В самой активной и заслуженно именитой частной художественной галерее Петербурга, специализирующейся на старом искусстве, KGallery, открылась выставка с лаконичнейшим названием — «Кустодиев». Около 100 произведений из частных коллекций обеих столиц и несколько принципиально важных работ из собраний Русского музея, Музея театрального искусства, Астраханской картинной галереи и фондов ГМЗ «Петергоф», происходящие, как правило, из частных же собраний, призваны показать Кустодиева «глазами собирателей». Рассказывает Кира Долинина.
Что должно быть на выставке Кустодиева? Краснощекие купчихи за чаем, мощнобедрые русские Венеры, ярмарки-гулянья-Масленицы, лихой большевик с красным знаменем и, конечно, портрет Шаляпина в распахнутой шубе. Все это — ну, за исключением уникального все-таки портрета Шаляпина — тут есть. Однако собирательный «Кустодиев» на этой выставке иной: скромнее, камернее и гораздо более убедительный как мастер.
Самые знаменитые его работы легко способны увести зрителя в поле хрестоматийного, читай — пролистываемого, не задерживающего взгляд. Выставка же, начинающаяся с графики художника, ставит совсем иные вопросы. Что есть «алфавит» художника, как справлялся любящий цвет более всего в искусстве Кустодиев с черно-белой сущностью графических техник? Что происходило с его персонажами, отправленными в дебри театральных постановок? Кустодиев и Замятин, не раз бывшие авторской парой в различных начинаниях, как дополняли друг друга? И многое другое. Плутать в этом одно удовольствие, даром, что путь этот от малого (фотографий, литографий, обложек книг, театральных работ) к великому (живописи, которая тут собрана не во множестве, но зато четким пунктиром по видам и жанрам).
Общее наше представление о Кустодиеве выставка не нарушит. Ученик Репина, пенсионер академии, еле-еле протянувший полгода в Париже и более всего любивший бродить по городам провинциальной России. Мастер искусный, но не виртуозный, не в маэстрии ищущий удовольствия. Он сочинитель, талант которого возбуждался почти исключительно от погружения в созданный воображением текст. Весь этот купеческий мир застолий, трактиров, палисадников, ярмарок хоть и имел прописку на волжских берегах, где подглядел его Кустодиев в своем астраханском детстве, но существовал только в его сознании. Недаром огромное количество «купеческих» работ было написано в последнее десятилетие жизни художника, начиная с 1917 года, когда он, парализованный, сидел у окна своей квартиры на Введенской улице в Петрограде-Ленинграде, а на Волге всех купцов уже благополучно повывели. Недаром он и революции свои писал как народные гулянья, и большевики его, как Деды Морозы или масленичные чучела какие-то, шли по ярким улицам придуманного городка, и падение царизма 21 февраля 1917 года больше походило на пасхальный крестный ход, чем на политическое событие.

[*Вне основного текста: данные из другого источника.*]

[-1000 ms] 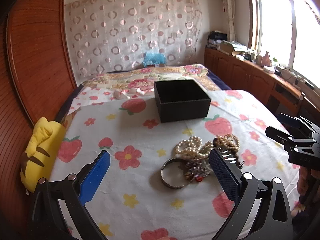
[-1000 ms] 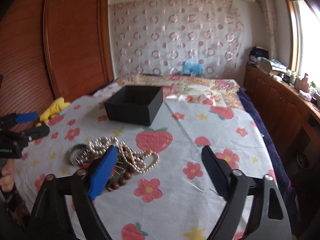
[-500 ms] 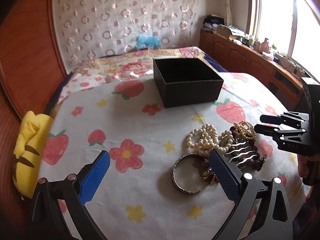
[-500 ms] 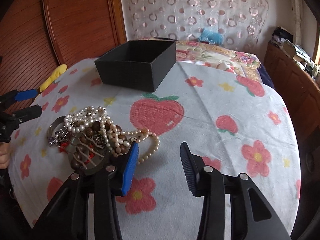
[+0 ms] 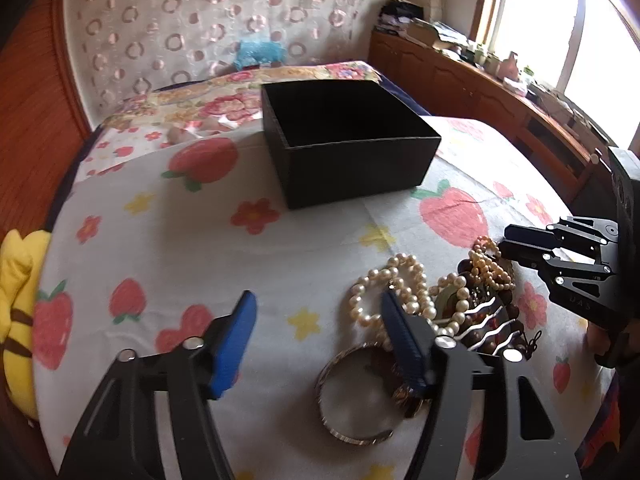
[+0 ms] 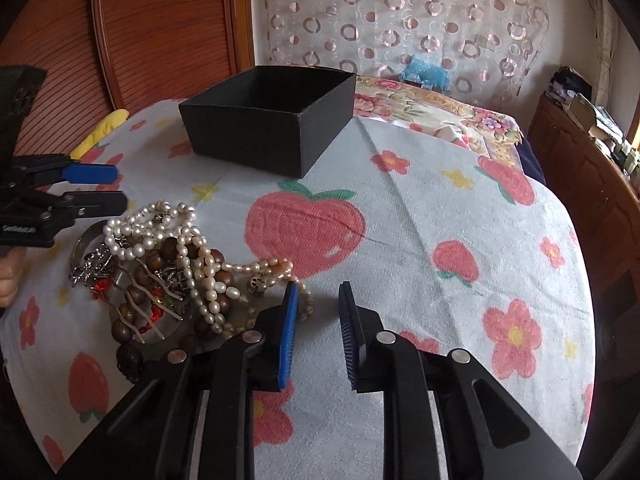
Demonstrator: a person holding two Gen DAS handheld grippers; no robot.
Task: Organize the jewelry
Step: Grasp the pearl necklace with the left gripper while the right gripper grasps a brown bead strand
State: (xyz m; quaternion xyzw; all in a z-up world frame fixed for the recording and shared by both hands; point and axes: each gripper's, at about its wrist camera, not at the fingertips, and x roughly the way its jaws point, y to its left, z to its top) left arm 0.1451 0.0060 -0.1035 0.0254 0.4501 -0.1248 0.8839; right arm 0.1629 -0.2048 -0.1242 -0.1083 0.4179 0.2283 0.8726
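Note:
A pile of jewelry (image 6: 168,276) lies on the strawberry-print cloth: white pearl strands (image 5: 396,292), wooden beads, a wavy hair comb (image 5: 488,328) and a silver bangle (image 5: 352,396). An open, empty black box (image 5: 352,160) stands behind the pile; it also shows in the right wrist view (image 6: 272,128). My left gripper (image 5: 316,312) is open, low over the cloth, its right finger beside the pearls. My right gripper (image 6: 318,300) is narrowly open, empty, at the pile's right edge next to a pearl strand.
A yellow plush toy (image 5: 16,300) lies at the cloth's left edge. A wooden headboard (image 6: 160,32) rises on the left. A wooden sideboard (image 5: 500,92) with clutter runs under the window on the right. A floral bedspread (image 5: 248,92) lies behind the box.
Both grippers have moved down and closer to the jewelry pile. Both pairs of jaws have narrowed, the right far more than the left. Nothing has been taken hold of.

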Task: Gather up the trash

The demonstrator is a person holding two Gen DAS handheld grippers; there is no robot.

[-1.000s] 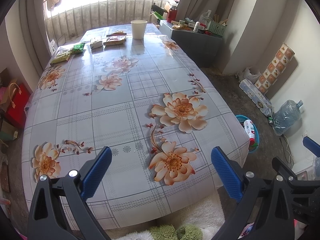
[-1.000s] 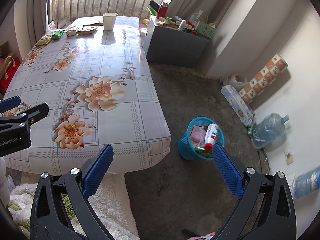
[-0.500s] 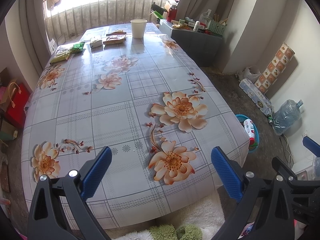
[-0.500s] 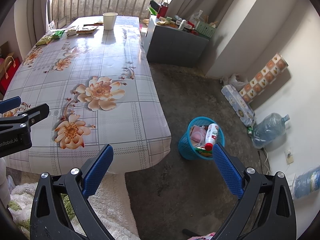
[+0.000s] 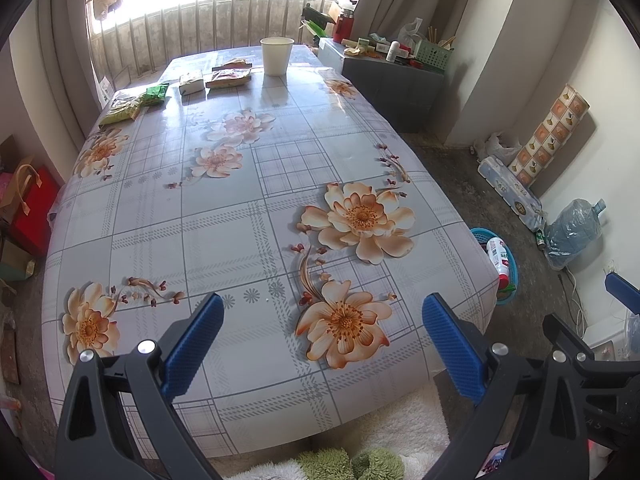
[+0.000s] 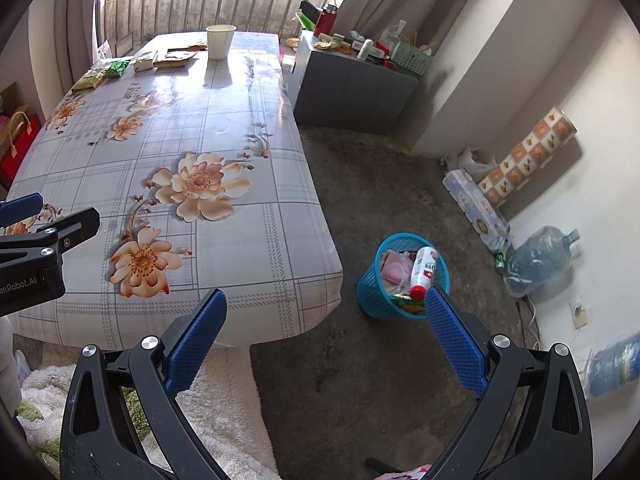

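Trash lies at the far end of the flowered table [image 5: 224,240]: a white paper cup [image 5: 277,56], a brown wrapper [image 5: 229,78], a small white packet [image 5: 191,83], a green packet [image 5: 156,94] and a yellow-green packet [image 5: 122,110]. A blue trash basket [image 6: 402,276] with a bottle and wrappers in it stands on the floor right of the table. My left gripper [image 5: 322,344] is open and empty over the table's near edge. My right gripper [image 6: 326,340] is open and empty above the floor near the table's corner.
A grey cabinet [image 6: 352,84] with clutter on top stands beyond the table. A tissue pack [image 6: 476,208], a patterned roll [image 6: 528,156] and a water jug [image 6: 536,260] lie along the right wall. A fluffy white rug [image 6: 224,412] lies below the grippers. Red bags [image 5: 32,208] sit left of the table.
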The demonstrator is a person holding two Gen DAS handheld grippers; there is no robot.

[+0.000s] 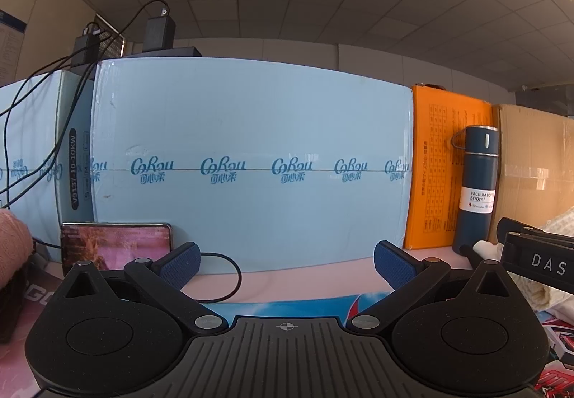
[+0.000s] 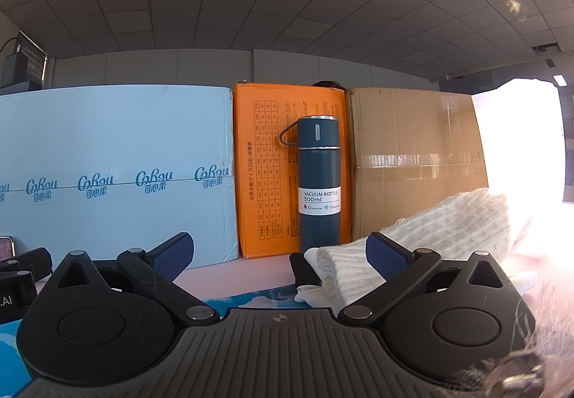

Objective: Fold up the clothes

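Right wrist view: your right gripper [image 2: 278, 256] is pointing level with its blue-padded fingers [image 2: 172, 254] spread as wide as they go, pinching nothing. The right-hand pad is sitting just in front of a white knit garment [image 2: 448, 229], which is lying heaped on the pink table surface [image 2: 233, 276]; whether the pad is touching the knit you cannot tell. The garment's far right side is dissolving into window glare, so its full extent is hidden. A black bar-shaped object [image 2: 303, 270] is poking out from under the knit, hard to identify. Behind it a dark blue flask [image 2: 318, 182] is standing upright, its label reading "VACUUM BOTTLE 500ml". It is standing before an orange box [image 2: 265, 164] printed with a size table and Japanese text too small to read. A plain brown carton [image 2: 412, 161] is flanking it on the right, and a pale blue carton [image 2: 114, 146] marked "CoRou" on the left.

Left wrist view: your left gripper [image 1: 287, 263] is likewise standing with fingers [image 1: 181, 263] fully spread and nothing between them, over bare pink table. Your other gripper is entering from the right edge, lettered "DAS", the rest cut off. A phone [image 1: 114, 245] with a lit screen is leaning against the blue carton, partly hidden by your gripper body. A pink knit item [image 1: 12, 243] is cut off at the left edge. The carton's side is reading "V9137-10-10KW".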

Номинально он был с «Миром искусства», но разница между ним и «коллегами» огромна: прошлое интересовало его мало, не далее воспоминаний детства. Однако ни один из мирискусников не выполнил столь беззаветно негласный наказ своего братства — писать тот мир, который любишь, в котором находишь красоту и прелесть. «Король-солнце» у Бенуа — расфуфыренный актеришка по сравнению со столь же выдуманными купчихами Кустодиева. Это хорошо понимал про себя сам художник: «Меня называют реалистом. Какая глупость! Все мои картины — сплошная иллюзия...»
Его иллюзии требовали красок, даже литографии свои он расцвечивал, от того одни и те же листы у него часто сильно разнятся. Также красок требовал стремительно уходящий в черно-белый морок мир за окном мастерской. Неизбалованный заказами, живший трудно и бравшийся за самые разные работы, Кустодиев раз за разом сочинял миры, бывшие куда лучше, светлее, смешнее, ярче настоящего. В камерных работах это видно не хуже, чем в многометровых, «музейных». А может, и лучше — недаром коллекционеры всех мастей так любят Кустодиева. У него и фарфоровые статуэтки — сплошь праздник, буффонада и гомон ярмарочной толпы, и мятая сторублевка с яблоком — идеальный повод для картины.